| WHAT YOU ARE ASKED TO DO |
Return, word for word, only the lines of the data below that lie between the line with "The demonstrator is" and the line with "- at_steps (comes", those two lines included.

[Dataset entries]
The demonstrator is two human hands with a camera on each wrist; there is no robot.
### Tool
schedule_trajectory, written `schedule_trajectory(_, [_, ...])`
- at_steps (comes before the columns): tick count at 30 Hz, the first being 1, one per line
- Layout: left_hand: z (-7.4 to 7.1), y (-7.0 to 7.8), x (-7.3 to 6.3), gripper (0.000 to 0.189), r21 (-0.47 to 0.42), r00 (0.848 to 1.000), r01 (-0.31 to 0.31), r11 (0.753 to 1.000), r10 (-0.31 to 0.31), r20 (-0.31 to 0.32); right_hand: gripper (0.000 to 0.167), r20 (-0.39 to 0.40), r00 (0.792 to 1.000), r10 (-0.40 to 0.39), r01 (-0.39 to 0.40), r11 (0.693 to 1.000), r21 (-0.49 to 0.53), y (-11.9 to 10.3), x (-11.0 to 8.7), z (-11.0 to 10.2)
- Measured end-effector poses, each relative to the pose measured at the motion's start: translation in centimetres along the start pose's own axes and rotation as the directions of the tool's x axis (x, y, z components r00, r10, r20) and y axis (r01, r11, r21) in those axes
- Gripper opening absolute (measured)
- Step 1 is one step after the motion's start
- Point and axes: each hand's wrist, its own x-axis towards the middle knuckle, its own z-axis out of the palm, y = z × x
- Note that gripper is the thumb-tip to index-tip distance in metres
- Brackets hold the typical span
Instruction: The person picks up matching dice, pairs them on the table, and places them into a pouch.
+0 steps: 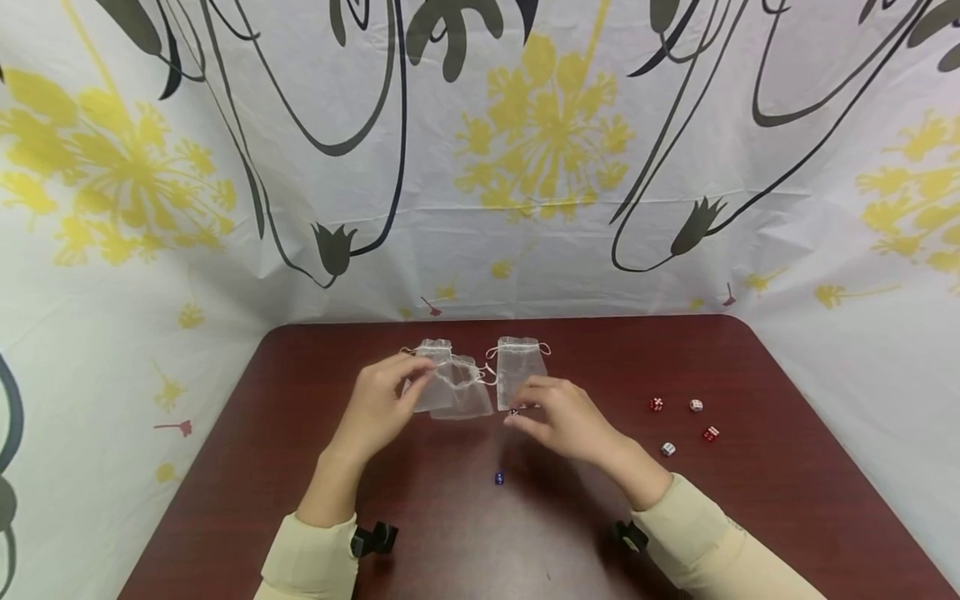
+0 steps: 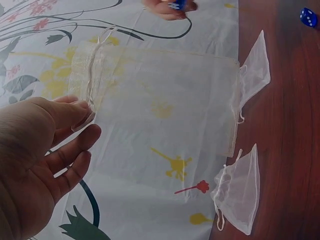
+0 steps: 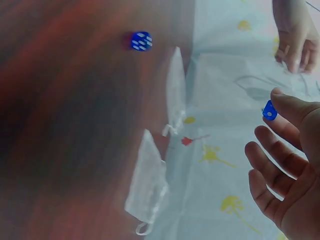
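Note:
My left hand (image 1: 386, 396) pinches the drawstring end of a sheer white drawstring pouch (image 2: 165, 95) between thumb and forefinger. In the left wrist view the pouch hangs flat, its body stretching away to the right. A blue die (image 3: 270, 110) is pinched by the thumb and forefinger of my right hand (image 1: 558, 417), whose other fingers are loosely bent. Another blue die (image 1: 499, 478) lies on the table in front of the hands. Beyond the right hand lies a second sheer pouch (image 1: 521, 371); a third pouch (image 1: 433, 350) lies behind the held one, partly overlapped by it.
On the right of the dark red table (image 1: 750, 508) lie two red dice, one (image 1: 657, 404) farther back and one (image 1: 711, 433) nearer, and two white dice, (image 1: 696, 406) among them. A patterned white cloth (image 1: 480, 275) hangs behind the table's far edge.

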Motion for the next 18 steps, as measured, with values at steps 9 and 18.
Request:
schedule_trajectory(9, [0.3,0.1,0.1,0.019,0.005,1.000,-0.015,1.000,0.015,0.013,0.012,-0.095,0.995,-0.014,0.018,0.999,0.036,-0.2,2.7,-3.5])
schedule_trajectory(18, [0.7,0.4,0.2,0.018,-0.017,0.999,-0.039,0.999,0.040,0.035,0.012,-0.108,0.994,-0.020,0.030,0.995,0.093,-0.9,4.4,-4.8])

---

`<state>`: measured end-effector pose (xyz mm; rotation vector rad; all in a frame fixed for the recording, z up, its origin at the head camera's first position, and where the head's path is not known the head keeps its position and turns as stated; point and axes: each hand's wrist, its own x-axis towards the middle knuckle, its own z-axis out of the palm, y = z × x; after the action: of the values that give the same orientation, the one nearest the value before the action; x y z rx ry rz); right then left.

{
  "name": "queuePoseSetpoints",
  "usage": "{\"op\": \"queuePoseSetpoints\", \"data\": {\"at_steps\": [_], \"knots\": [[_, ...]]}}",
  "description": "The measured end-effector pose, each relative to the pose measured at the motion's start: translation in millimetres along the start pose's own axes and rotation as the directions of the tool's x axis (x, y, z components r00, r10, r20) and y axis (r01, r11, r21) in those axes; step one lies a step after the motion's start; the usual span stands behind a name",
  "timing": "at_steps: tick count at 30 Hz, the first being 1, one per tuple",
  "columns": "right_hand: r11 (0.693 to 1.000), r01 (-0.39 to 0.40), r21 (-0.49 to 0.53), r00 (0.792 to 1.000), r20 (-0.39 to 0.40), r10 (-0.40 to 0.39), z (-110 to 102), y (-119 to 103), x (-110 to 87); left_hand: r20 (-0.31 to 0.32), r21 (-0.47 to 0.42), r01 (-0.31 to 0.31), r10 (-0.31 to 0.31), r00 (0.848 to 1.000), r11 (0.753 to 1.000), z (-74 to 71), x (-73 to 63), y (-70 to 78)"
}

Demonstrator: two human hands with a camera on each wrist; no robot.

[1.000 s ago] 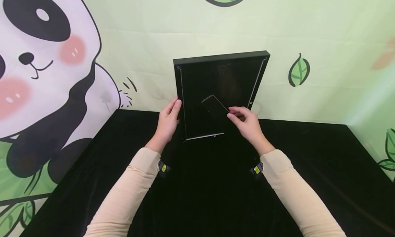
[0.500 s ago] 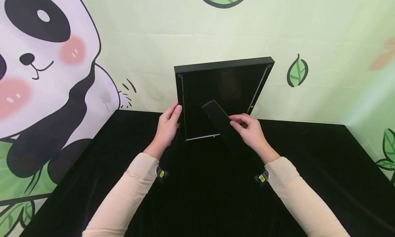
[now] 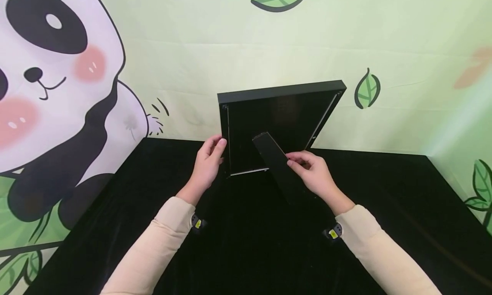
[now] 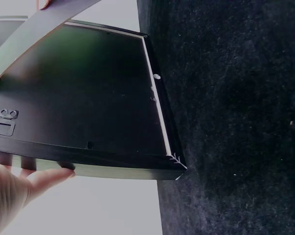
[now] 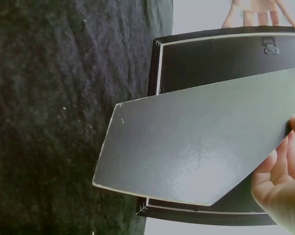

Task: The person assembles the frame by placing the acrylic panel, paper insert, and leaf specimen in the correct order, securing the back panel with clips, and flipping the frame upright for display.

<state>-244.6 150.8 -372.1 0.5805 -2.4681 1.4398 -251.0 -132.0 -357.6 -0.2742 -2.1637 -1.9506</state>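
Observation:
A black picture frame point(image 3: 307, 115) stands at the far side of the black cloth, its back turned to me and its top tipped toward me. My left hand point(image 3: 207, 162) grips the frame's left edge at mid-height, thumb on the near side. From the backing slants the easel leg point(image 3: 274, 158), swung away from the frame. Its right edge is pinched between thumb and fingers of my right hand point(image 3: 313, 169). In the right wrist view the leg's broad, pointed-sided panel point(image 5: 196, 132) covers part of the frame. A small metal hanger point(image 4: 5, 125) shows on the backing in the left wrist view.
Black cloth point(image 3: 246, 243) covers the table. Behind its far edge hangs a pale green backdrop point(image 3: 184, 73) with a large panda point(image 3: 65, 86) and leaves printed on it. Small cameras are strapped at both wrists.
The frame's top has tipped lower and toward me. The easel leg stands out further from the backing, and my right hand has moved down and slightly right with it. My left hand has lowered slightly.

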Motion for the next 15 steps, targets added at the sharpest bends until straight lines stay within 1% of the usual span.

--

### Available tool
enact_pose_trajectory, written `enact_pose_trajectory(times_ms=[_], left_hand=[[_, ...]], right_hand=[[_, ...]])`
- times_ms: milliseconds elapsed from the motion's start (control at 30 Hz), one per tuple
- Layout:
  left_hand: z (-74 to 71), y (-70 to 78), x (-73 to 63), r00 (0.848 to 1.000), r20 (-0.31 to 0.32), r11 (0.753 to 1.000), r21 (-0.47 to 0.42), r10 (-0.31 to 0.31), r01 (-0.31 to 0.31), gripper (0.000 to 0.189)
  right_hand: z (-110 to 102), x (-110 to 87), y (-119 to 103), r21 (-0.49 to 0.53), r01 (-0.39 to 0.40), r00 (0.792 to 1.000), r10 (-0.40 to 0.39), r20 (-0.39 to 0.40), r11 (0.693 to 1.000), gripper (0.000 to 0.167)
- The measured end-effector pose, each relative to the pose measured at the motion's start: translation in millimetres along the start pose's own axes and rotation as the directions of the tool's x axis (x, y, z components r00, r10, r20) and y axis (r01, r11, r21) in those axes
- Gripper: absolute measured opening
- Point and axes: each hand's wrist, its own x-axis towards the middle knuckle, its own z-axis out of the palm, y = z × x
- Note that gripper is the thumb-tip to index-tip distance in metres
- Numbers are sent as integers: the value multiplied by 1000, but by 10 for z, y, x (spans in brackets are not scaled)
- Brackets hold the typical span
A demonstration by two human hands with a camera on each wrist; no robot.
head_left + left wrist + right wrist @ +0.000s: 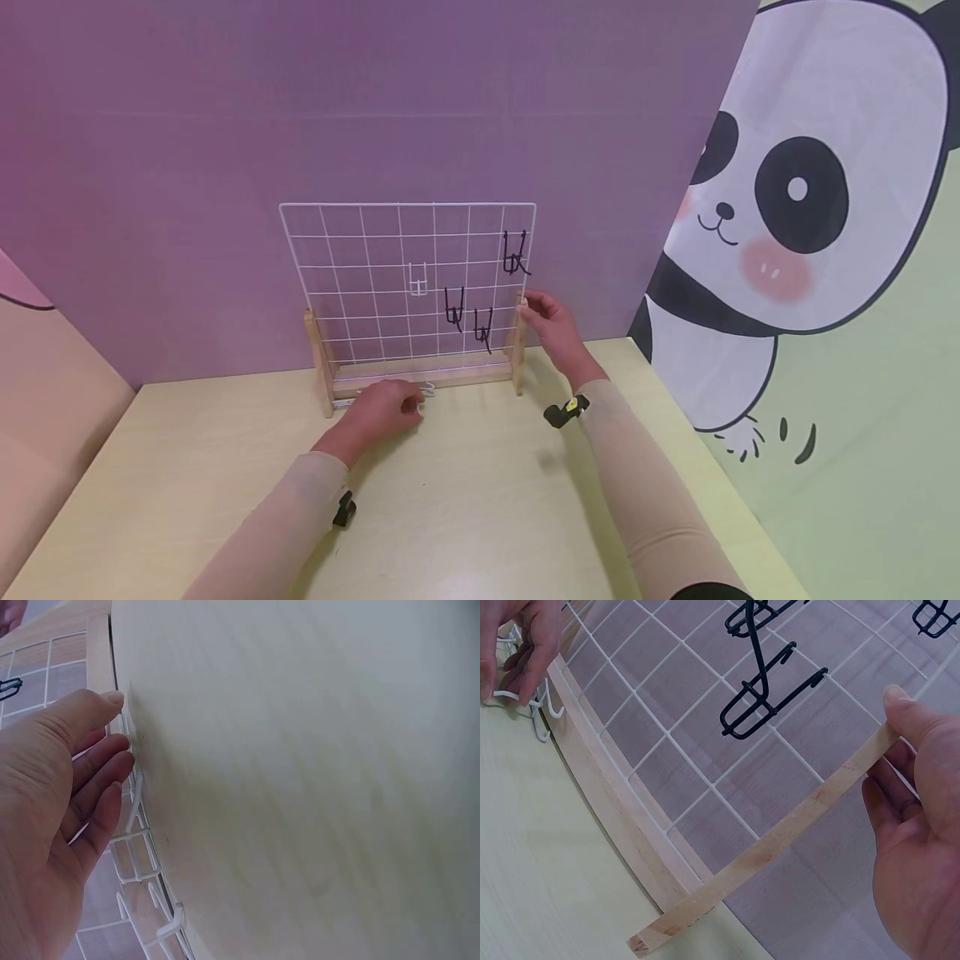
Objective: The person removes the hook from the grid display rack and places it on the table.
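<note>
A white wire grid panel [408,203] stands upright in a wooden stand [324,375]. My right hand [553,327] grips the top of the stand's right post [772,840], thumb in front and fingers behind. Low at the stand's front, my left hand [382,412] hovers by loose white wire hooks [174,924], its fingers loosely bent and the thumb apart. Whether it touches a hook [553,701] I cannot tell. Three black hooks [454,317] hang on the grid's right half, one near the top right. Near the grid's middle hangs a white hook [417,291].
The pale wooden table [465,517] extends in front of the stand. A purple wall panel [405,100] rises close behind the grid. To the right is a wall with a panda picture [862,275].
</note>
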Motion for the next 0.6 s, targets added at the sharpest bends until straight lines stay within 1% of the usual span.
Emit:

| WRITTEN REPLY |
The demonstrator is two human hands with a camera on each wrist; there is no robot.
### Tool
schedule_trajectory, written `schedule_trajectory(_, [_, ...])`
- at_steps (comes before the columns): tick count at 30 Hz, the first being 1, one per line

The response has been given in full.